During training, the AdamW optimizer is used to optimize the model parameters. The initial learning rate is set to 0.001, and a cosine annealing learning rate scheduler is applied for dynamic adjustment, improving both convergence speed and stability. The batch size is set to 32, and the maximum number of training epochs is 100.

5.1.2. Datasets

We evaluated our model on two datasets from the Performance Measurement System (PeMS) of the California highway network [37].

(1): PeMS 03 [38]: 358 sensors, with a total of 26,209 timesteps and each timestep having a temporal granularity of 5 min, spanning from 1 September 2018 to 30 November 2018.
(2): PeMS04 [38]: 307 sensors, with a total of 16,992 timesteps and each timestep having a temporal granularity of 5 min, spanning from 1 January 2018 to 28 February 2018.

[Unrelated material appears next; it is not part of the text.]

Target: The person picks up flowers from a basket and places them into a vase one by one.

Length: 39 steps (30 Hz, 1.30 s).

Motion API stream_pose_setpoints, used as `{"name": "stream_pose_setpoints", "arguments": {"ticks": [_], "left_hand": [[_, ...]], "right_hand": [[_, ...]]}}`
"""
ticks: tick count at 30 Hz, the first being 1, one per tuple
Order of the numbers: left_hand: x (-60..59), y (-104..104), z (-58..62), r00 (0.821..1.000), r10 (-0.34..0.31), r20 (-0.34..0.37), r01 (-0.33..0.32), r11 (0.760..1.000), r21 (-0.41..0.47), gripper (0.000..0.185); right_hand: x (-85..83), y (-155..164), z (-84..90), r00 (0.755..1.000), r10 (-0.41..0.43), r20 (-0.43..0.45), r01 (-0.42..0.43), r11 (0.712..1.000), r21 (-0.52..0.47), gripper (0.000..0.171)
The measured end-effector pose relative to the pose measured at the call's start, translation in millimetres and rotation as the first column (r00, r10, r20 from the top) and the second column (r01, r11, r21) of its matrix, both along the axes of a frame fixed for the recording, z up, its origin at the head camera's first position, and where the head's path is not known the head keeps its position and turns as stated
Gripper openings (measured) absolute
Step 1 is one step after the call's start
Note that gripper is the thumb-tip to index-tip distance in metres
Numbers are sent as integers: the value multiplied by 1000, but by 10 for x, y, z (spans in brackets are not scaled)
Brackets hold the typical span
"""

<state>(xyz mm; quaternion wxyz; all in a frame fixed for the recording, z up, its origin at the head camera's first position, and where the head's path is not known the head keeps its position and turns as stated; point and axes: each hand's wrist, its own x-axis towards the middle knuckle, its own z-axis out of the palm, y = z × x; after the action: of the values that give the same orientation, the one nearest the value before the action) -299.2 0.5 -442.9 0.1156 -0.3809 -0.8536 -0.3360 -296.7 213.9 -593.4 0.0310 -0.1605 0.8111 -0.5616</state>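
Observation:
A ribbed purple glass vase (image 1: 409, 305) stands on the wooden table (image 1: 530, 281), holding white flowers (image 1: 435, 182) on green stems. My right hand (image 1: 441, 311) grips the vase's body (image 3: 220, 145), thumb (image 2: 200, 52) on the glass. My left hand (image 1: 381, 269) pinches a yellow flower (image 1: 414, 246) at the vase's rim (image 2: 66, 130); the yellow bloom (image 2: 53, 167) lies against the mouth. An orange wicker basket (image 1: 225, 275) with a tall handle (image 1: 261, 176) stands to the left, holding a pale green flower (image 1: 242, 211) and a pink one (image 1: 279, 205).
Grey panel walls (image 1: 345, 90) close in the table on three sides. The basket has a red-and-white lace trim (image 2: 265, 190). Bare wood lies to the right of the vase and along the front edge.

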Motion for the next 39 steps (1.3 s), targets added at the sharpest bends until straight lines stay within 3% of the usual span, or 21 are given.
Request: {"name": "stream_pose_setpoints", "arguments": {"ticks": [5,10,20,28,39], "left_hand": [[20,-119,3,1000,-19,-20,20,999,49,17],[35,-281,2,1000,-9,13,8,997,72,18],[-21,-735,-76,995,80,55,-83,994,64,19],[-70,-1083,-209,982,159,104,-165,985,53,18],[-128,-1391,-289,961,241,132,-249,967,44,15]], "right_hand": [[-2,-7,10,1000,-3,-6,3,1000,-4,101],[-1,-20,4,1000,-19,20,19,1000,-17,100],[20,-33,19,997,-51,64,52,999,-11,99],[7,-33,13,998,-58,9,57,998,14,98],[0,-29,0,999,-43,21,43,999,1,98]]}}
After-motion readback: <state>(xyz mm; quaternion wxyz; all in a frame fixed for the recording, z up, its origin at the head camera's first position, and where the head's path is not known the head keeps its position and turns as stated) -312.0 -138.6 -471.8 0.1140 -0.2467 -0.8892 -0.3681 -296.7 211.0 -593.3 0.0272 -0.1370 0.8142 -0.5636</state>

These two datasets are derived from real road sensor networks, covering data such as traffic flow and speed across different time periods and road segments. They can accurately reflect the spatiotemporal distribution characteristics of user requests caused by vehicle movement, which are highly consistent with the dynamics and burstiness of requests in the IoV edge computing environment. The differences in the number of nodes, time steps, and collection periods between the two datasets provide a diverse environment for verifying the model’s performance across different network scales and seasonal scenarios, avoiding evaluation biases caused by a single dataset and ensuring the universality of the model. In addition, as commonly used benchmark data in the fields of traffic flow prediction and edge computing, the openness and standardization of PeMS enable the experimental results of this study to be directly compared with existing works. Through quantitative comparison with classical algorithms, the prediction accuracy advantage of the proposed STGT model can be clearly highlighted.

To ensure comparability of the experimental results, the same dataset partitioning strategy as baseline methods is adopted in this study. Specifically, the dataset is split into training, validation, and test sets at a ratio of 6:2:2, used for model training, hyperparameter tuning, and final evaluation, respectively.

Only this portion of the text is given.